Dr. Zanarini is currently the principal investigator of the McLean Study of Adult Development or MSAD—an NIMH-funded study of the long-term course of BPD, begun over 20 years ago. This study has changed the view of BPD from a chronic disorder to the serious mental illness with the best symptomatic prognosis.

Dr. Zanarini is also the principal investigator of an NIMH-funded, internet-based randomized controlled trial of an early form of treatment for BPD: psychoeducation. Results suggest that learning the latest information about BPD can reduce symptom severity and improve psychosocial functioning over a year of follow-up.

Dr. Zanarini has developed some of the most widely used diagnostic scales for diagnosing BPD and the most widely used instrument for assessing the evolution of symptoms over time. Additionally, a screening measure for BPD has been developed.
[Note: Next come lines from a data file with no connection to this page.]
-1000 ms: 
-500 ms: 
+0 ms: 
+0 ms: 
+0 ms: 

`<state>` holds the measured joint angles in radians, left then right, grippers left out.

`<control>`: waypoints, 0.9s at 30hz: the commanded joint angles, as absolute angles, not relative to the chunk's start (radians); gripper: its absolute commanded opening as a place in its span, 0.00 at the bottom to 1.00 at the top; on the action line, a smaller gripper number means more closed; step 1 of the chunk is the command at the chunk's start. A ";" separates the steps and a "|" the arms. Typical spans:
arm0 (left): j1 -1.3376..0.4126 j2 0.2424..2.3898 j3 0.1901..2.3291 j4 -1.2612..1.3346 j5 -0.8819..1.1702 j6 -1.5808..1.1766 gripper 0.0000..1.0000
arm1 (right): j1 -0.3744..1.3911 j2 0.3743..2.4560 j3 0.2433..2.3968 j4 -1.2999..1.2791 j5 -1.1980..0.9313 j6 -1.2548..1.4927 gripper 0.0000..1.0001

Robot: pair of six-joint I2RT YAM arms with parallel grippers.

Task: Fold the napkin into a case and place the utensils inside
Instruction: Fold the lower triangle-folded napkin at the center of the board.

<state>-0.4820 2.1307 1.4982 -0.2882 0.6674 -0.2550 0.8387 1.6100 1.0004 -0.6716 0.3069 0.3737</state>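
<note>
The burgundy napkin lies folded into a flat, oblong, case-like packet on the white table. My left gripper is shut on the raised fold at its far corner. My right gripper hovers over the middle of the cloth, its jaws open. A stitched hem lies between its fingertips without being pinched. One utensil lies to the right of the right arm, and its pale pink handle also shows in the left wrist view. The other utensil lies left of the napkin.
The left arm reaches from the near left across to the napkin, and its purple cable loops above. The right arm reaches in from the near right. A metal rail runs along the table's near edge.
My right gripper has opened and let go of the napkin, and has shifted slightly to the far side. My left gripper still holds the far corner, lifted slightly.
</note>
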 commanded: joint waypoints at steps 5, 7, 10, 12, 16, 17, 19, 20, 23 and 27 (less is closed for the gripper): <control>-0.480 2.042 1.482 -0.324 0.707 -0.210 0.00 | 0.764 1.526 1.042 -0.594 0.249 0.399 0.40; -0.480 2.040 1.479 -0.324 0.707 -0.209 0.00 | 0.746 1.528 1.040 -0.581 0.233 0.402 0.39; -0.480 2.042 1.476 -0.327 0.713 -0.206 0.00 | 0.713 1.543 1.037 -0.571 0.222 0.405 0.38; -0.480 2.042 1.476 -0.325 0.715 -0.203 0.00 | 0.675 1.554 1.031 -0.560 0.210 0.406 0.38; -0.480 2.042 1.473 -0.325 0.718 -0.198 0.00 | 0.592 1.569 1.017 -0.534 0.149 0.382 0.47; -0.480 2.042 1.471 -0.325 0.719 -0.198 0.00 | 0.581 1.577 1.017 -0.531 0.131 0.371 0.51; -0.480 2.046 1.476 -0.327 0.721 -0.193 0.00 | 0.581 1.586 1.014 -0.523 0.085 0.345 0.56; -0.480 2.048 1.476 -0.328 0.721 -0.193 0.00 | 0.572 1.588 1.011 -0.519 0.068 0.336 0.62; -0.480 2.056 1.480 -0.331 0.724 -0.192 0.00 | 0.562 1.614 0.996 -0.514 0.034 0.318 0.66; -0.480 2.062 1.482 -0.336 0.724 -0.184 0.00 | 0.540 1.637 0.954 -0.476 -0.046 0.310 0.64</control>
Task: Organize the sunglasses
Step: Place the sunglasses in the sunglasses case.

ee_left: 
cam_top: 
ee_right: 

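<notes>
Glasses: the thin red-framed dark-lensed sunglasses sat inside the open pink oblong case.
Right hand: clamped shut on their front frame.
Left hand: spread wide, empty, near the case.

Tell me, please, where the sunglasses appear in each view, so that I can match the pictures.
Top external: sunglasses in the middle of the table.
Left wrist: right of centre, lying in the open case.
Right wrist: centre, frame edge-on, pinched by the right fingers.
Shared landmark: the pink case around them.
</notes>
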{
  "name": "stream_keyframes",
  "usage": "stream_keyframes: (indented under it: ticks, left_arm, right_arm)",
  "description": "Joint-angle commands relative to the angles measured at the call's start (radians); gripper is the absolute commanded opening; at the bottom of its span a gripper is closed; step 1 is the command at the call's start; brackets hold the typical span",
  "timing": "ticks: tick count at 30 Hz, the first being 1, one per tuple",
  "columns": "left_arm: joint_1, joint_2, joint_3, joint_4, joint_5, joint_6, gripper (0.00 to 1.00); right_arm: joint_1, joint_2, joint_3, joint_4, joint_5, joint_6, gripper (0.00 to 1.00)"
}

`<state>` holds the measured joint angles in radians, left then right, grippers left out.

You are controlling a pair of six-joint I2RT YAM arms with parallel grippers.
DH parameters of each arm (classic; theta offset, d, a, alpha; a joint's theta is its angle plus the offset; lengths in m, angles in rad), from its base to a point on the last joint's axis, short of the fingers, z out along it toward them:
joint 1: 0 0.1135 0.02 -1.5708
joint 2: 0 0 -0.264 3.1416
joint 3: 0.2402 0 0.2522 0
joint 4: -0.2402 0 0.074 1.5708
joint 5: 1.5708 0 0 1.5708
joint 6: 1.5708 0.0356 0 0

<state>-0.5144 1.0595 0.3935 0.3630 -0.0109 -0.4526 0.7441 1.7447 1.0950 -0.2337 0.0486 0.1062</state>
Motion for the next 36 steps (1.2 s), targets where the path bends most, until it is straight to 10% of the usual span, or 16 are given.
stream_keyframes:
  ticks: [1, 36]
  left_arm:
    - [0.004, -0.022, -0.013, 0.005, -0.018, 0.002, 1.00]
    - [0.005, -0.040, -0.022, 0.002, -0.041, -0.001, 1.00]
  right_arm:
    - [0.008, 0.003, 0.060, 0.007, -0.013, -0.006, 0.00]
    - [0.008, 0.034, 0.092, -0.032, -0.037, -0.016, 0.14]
There are two versions of the Zanarini Rating Scale for Borderline Personality Disorder (ZAN-BPD)—both of which were developed for use in treatment trials and both of which assess the severity of borderline psychopathology over time. The original version is a clinician-administered interview using a five-point anchored rating scale for each of the nine criteria for BPD described in DSM-IV/5.

More recently, Dr. Zanarini’s group has developed a self-report version of the ZAN-BPD (the ZAN-BPD-SRV), which also uses a five-point anchored rating scale for each of the nine criteria for BPD described in DSM-IV/5.